─── SUPPLIED DATA ───

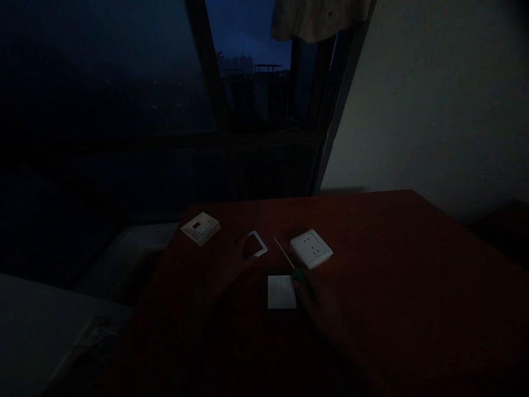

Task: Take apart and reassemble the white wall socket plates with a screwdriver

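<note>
In dim light, my left hand (229,264) has its fingers and thumb on the near side of a white square frame (261,248), which looks like a switch cover frame with an open middle. My right hand (320,300) is closed around the green handle of a screwdriver (285,253), whose shaft points forward and to the left. Just left of that hand lies a white wall switch (281,292) with a dark surround. Beyond the screwdriver, to the right, a white wall socket (312,248) rests face up.
A white box-like plate (201,228) with a small dark opening sits near the left edge of the reddish table (397,264). Behind the table is a dark window (264,121). A pale wall (430,110) rises on the right.
</note>
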`<state>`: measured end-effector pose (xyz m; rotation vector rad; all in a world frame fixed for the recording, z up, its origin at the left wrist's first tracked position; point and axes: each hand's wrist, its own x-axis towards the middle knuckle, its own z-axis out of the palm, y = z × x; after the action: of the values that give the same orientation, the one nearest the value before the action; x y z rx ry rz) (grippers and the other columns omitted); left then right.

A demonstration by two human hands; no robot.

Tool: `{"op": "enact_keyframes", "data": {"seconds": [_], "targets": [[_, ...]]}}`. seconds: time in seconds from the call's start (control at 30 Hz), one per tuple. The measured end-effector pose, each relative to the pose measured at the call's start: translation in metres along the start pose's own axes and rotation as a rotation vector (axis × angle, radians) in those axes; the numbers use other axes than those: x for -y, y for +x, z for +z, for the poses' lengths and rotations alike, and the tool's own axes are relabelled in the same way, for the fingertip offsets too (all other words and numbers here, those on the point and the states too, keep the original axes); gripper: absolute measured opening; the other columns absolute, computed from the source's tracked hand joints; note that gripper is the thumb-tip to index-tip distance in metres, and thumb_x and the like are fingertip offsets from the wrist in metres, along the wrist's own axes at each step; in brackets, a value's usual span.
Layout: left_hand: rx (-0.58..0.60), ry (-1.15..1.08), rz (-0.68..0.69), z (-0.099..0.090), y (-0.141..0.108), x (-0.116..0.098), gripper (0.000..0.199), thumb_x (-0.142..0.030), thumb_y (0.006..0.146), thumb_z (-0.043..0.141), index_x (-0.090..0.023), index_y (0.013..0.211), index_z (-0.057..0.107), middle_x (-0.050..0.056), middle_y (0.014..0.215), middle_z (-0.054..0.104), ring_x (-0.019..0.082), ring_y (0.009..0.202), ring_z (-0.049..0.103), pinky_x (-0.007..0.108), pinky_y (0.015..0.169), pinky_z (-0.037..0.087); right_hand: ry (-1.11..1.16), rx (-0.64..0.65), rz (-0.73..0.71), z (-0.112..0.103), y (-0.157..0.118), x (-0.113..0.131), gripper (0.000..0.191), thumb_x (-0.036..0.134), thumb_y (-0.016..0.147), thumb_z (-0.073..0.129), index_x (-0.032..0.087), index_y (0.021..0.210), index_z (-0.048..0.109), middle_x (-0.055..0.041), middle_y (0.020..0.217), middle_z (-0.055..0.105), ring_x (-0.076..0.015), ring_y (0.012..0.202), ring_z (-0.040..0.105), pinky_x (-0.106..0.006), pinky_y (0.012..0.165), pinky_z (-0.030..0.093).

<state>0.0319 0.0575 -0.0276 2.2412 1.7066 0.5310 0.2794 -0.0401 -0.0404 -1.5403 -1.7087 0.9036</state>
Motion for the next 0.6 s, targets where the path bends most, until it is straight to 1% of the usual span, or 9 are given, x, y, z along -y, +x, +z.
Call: {"op": "enact_keyframes", "data": {"seconds": [0.07, 0.13, 0.2, 0.27, 0.37, 0.43, 0.53, 0.6], "targets": [[-0.034, -0.011, 0.021, 0.003, 0.000, 0.001, 0.066, -0.036, 0.074, 0.071, -0.023, 0.134, 0.045, 0.012, 0.135, 0.050, 0.032, 0.125, 0.047, 0.045, 0.103, 0.036, -0.003, -0.006, 0.007, 0.000, -0.001, 0.001, 0.034, 0.039, 0.093, 0.041, 0.020, 0.109, 0.063, -0.0083, 0.104, 0.070, -0.0223, 0.093, 0.065, -0.032, 0.083, 0.050], [-0.061, -0.012, 0.027, 0.003, 0.000, -0.001, 0.069, -0.035, 0.070, 0.074, -0.024, 0.133, 0.047, 0.011, 0.131, 0.052, 0.032, 0.123, 0.048, 0.045, 0.103, 0.036, 0.005, -0.003, 0.016, -0.002, -0.001, 0.002, 0.034, 0.040, 0.093, 0.040, 0.020, 0.108, 0.063, -0.0081, 0.103, 0.070, -0.0220, 0.092, 0.065, -0.032, 0.083, 0.050], [-0.066, -0.032, 0.021, -0.002, -0.001, -0.006, 0.068, -0.033, 0.069, 0.075, -0.026, 0.131, 0.049, 0.009, 0.127, 0.054, 0.031, 0.120, 0.049, 0.044, 0.102, 0.038, 0.024, 0.002, 0.021, -0.003, -0.002, 0.004, 0.034, 0.041, 0.094, 0.039, 0.020, 0.107, 0.062, -0.0076, 0.102, 0.069, -0.0216, 0.091, 0.065, -0.032, 0.081, 0.050], [-0.063, -0.095, 0.019, -0.010, -0.004, -0.014, 0.066, -0.031, 0.070, 0.074, -0.028, 0.131, 0.049, 0.007, 0.126, 0.053, 0.029, 0.119, 0.050, 0.043, 0.100, 0.041, 0.051, -0.004, 0.026, -0.004, -0.002, 0.005, 0.035, 0.042, 0.094, 0.038, 0.020, 0.109, 0.061, -0.0078, 0.103, 0.069, -0.0216, 0.093, 0.065, -0.032, 0.082, 0.049], [0.004, -0.204, 0.093, -0.020, -0.014, -0.029, 0.068, -0.032, 0.071, 0.074, -0.030, 0.133, 0.047, 0.005, 0.130, 0.050, 0.027, 0.120, 0.050, 0.041, 0.101, 0.042, 0.072, -0.032, 0.049, -0.003, -0.002, 0.005, 0.038, 0.043, 0.094, 0.038, 0.019, 0.115, 0.059, -0.0090, 0.109, 0.068, -0.0224, 0.097, 0.064, -0.032, 0.084, 0.049], [0.084, -0.233, 0.169, -0.022, -0.024, -0.040, 0.074, -0.033, 0.068, 0.076, -0.032, 0.135, 0.046, 0.005, 0.134, 0.046, 0.028, 0.123, 0.046, 0.041, 0.103, 0.040, 0.080, -0.053, 0.080, -0.002, -0.002, 0.002, 0.041, 0.045, 0.094, 0.036, 0.019, 0.117, 0.058, -0.0093, 0.110, 0.068, -0.0227, 0.096, 0.064, -0.032, 0.082, 0.049], [0.202, -0.231, 0.237, -0.014, -0.039, -0.054, 0.083, -0.030, 0.064, 0.079, -0.036, 0.138, 0.041, 0.004, 0.141, 0.038, 0.029, 0.129, 0.040, 0.042, 0.106, 0.037, 0.077, -0.092, 0.129, 0.001, -0.003, -0.004, 0.042, 0.048, 0.093, 0.037, 0.017, 0.115, 0.056, -0.0101, 0.104, 0.069, -0.0229, 0.089, 0.065, -0.031, 0.075, 0.050], [0.261, -0.219, 0.257, -0.005, -0.047, -0.060, 0.091, -0.028, 0.060, 0.081, -0.035, 0.140, 0.039, 0.005, 0.142, 0.034, 0.031, 0.130, 0.038, 0.043, 0.106, 0.037, 0.069, -0.111, 0.139, 0.002, -0.003, -0.007, 0.042, 0.049, 0.091, 0.039, 0.016, 0.112, 0.055, -0.0102, 0.098, 0.069, -0.0227, 0.084, 0.065, -0.031, 0.071, 0.050]]}}
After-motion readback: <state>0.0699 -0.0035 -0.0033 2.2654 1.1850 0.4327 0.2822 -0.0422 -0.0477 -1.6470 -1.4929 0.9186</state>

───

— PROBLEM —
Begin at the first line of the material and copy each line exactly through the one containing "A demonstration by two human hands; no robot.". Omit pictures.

— ANSWER —
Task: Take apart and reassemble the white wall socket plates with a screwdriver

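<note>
In dim light, my left hand (229,264) has its fingers and thumb on the near side of a white square frame (261,248), which looks like a switch cover frame with an open middle. My right hand (320,300) is closed around the green handle of a screwdriver (285,253), whose shaft points forward and to the left. Just left of that hand lies a white wall switch (281,292) with a dark surround. Beyond the screwdriver, to the right, a white wall socket (312,248) rests face up.
A white box-like plate (201,228) with a small dark opening sits near the left edge of the reddish table (397,264). Behind the table is a dark window (264,121). A pale wall (430,110) rises on the right.
</note>
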`<state>`: measured end-effector pose (xyz m; rotation vector rad; all in a world frame fixed for the recording, z up, its origin at the left wrist's first tracked position; point and axes: each hand's wrist, its own x-axis towards the middle knuckle, its own z-axis out of the palm, y = z × x; after the action: of the values that give the same orientation, the one nearest the value before the action; x y z rx ry rz) (grippers and the other columns omitted); left then right.

A demonstration by two human hands; no robot.

The response is complete as it stands.